What the exercise asks
Restate every line below word for word, but drop each picture.

--- Dataset excerpt Enclosed Below ---

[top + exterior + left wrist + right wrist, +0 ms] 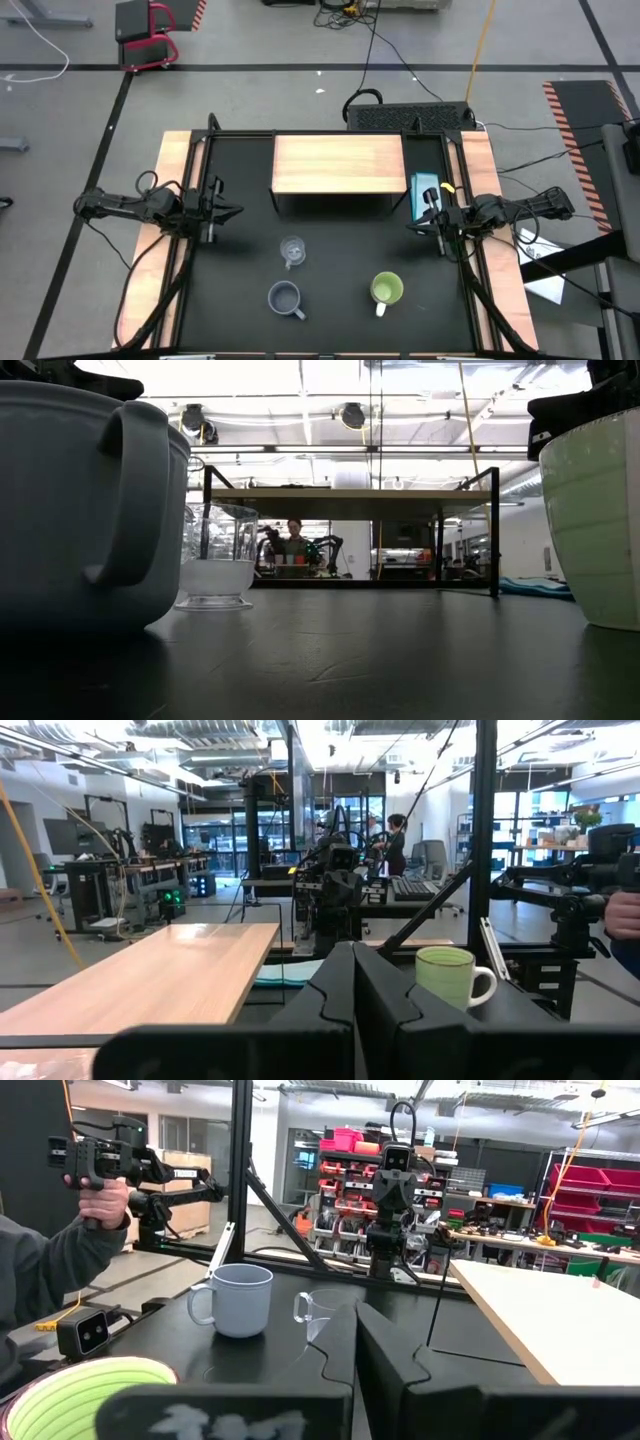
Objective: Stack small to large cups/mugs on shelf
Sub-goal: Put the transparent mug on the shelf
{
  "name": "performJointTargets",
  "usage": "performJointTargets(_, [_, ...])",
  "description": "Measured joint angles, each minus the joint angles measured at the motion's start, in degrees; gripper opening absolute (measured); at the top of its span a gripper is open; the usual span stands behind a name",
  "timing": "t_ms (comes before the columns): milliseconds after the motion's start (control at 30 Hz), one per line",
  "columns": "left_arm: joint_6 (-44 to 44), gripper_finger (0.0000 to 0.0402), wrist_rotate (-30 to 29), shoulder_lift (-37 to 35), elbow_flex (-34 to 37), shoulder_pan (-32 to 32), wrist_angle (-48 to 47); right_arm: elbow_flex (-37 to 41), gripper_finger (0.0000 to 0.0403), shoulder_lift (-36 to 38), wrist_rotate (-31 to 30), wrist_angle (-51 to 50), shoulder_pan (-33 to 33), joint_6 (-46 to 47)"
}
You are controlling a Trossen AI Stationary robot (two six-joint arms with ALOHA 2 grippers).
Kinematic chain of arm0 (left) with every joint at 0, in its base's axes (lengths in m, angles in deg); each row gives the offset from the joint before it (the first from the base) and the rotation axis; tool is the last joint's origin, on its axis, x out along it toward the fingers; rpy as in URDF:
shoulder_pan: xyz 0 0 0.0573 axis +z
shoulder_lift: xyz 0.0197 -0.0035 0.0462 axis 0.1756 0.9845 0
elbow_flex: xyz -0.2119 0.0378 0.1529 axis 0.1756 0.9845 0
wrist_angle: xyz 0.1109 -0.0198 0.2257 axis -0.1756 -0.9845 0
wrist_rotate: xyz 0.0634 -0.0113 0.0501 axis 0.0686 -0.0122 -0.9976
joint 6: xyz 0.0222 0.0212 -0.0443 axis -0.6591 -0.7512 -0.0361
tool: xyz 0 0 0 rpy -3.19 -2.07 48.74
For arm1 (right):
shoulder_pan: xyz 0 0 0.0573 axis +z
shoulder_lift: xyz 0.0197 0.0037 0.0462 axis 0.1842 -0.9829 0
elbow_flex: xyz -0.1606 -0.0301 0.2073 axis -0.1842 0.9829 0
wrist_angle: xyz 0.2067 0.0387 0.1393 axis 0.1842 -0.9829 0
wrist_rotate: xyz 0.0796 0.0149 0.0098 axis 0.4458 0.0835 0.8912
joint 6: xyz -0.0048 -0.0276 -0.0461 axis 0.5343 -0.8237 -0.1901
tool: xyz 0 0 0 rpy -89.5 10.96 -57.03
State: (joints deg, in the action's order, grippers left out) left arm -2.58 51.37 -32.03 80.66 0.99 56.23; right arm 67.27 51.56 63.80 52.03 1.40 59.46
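While nothing is yet lifted, we read the table like this:

Left gripper: we see the left gripper (pixel 232 211) at the left side of the black table (pixel 330 330), fingers pressed together, holding nothing.

Right gripper: the right gripper (pixel 413 228) waits at the right side, fingers pressed together too, empty, just beside a blue box (pixel 424 190).

Shelf: the light-wood shelf (pixel 338 163) stands at the far middle of the table, its top bare.

Cups: the clear glass cup (pixel 292 251) sits near the centre; the grey-blue mug (pixel 286 298) stands nearer the front edge, just behind it from the shelf's side; the lime-green mug (pixel 386 290) stands to the right, white handle pointing toward the front edge. All three are upright and apart from one another.

Step in hand: we judge the task unstarted; the first move is to spread a gripper and reach for a cup.

Doing it well: we would come down from above onto a rim, clear of the handle, and lift high before crossing to the shelf.

Edges: the shelf's front lip and black frame are what a carried cup could clip.

Open room: we have bare table between the cups and the shelf, and between each gripper and the cups.
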Motion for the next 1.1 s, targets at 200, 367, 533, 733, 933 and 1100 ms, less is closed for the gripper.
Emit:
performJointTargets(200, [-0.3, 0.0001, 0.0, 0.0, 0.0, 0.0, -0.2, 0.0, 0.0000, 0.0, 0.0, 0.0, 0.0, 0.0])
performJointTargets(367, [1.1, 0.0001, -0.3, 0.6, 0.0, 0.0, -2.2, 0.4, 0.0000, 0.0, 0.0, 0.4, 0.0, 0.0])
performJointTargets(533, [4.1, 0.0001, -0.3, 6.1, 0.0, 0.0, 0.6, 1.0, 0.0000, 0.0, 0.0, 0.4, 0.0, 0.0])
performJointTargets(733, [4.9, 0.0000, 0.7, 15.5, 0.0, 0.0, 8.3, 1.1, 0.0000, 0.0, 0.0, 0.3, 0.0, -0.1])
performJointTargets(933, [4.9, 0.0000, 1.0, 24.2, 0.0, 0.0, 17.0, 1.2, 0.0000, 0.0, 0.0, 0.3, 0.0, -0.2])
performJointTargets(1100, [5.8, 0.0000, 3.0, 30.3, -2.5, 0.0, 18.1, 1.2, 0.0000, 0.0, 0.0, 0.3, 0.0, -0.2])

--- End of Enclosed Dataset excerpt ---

Solution to this exercise
[top + exterior + left wrist + right wrist, +0 ms] 
Objective: Stack small to large cups/mugs on shelf
Sub-goal: Put the transparent mug on the shelf
{
  "name": "performJointTargets",
  "usage": "performJointTargets(_, [_, ...])",
  "description": "Measured joint angles, each minus the joint angles measured at the motion's start, in degrees; gripper opening absolute (measured); at the top of its span a gripper is open; the usual span stands behind a name",
  "timing": "t_ms (comes before the columns): milliseconds after the motion's start (control at 30 Hz), one per line",
  "columns": "left_arm: joint_6 (-44 to 44), gripper_finger (0.0000 to 0.0402), wrist_rotate (-30 to 29), shoulder_lift (-37 to 35), elbow_flex (-34 to 37), shoulder_pan (-32 to 32), wrist_angle (-48 to 47); right_arm: elbow_flex (-37 to 41), gripper_finger (0.0000 to 0.0403), shoulder_lift (-36 to 38), wrist_rotate (-31 to 30), wrist_angle (-51 to 50), shoulder_pan (-33 to 33), joint_6 (-46 to 47)"
}
You are controlling a Trossen AI Stationary robot (two six-joint arms with ALOHA 2 grippers).
Kinematic chain of arm0 (left) with every joint at 0, in its base's axes (lengths in m, angles in deg); each row gives the offset from the joint before it (the first from the base) and the rotation axis; tool is the last joint's origin, on its axis, x out along it toward the fingers; rpy as in URDF:
shoulder_pan: xyz 0 0 0.0573 axis +z
shoulder_lift: xyz 0.0197 -0.0035 0.0462 axis 0.1756 0.9845 0
elbow_flex: xyz -0.2119 0.0378 0.1529 axis 0.1756 0.9845 0
wrist_angle: xyz 0.1109 -0.0198 0.2257 axis -0.1756 -0.9845 0
wrist_rotate: xyz 0.0634 -0.0113 0.0501 axis 0.0686 -0.0122 -0.9976
joint 6: xyz 0.0222 0.0212 -0.0443 axis -0.6591 -0.7512 -0.0361
tool: xyz 0 0 0 rpy -3.19 -2.07 48.74
For arm1 (right):
shoulder_pan: xyz 0 0 0.0573 axis +z
shoulder_lift: xyz 0.0197 0.0037 0.0462 axis 0.1842 -0.9829 0
elbow_flex: xyz -0.1606 -0.0301 0.2073 axis -0.1842 0.9829 0
wrist_angle: xyz 0.2067 0.0387 0.1393 axis 0.1842 -0.9829 0
wrist_rotate: xyz 0.0796 0.0149 0.0098 axis 0.4458 0.0835 0.8912
joint 6: xyz -0.0048 -0.0276 -0.0461 axis 0.5343 -0.8237 -0.1901
tool: xyz 0 0 0 rpy -89.5 10.96 -57.03
State: (joints deg, in the action's order, grippers left out) left arm -2.58 51.37 -32.03 80.66 0.99 56.23; right arm 67.27 51.56 63.80 52.03 1.40 59.46
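While nothing is yet lifted, we read the table like this:

Left gripper: we see the left gripper (pixel 232 211) at the left side of the black table (pixel 330 330), fingers pressed together, holding nothing.

Right gripper: the right gripper (pixel 413 228) waits at the right side, fingers pressed together too, empty, just beside a blue box (pixel 424 190).

Shelf: the light-wood shelf (pixel 338 163) stands at the far middle of the table, its top bare.

Cups: the clear glass cup (pixel 292 251) sits near the centre; the grey-blue mug (pixel 286 298) stands nearer the front edge, just behind it from the shelf's side; the lime-green mug (pixel 386 290) stands to the right, white handle pointing toward the front edge. All three are upright and apart from one another.

Step in hand: we judge the task unstarted; the first move is to spread a gripper and reach for a cup.

Doing it well: we would come down from above onto a rim, clear of the handle, and lift high before crossing to the shelf.

Edges: the shelf's front lip and black frame are what a carried cup could clip.

Open room: we have bare table between the cups and the shelf, and between each gripper and the cups.
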Motion for the next 1.1 s, targets at 200, 367, 533, 733, 933 and 1100 ms, less is closed for the gripper.
Emit:
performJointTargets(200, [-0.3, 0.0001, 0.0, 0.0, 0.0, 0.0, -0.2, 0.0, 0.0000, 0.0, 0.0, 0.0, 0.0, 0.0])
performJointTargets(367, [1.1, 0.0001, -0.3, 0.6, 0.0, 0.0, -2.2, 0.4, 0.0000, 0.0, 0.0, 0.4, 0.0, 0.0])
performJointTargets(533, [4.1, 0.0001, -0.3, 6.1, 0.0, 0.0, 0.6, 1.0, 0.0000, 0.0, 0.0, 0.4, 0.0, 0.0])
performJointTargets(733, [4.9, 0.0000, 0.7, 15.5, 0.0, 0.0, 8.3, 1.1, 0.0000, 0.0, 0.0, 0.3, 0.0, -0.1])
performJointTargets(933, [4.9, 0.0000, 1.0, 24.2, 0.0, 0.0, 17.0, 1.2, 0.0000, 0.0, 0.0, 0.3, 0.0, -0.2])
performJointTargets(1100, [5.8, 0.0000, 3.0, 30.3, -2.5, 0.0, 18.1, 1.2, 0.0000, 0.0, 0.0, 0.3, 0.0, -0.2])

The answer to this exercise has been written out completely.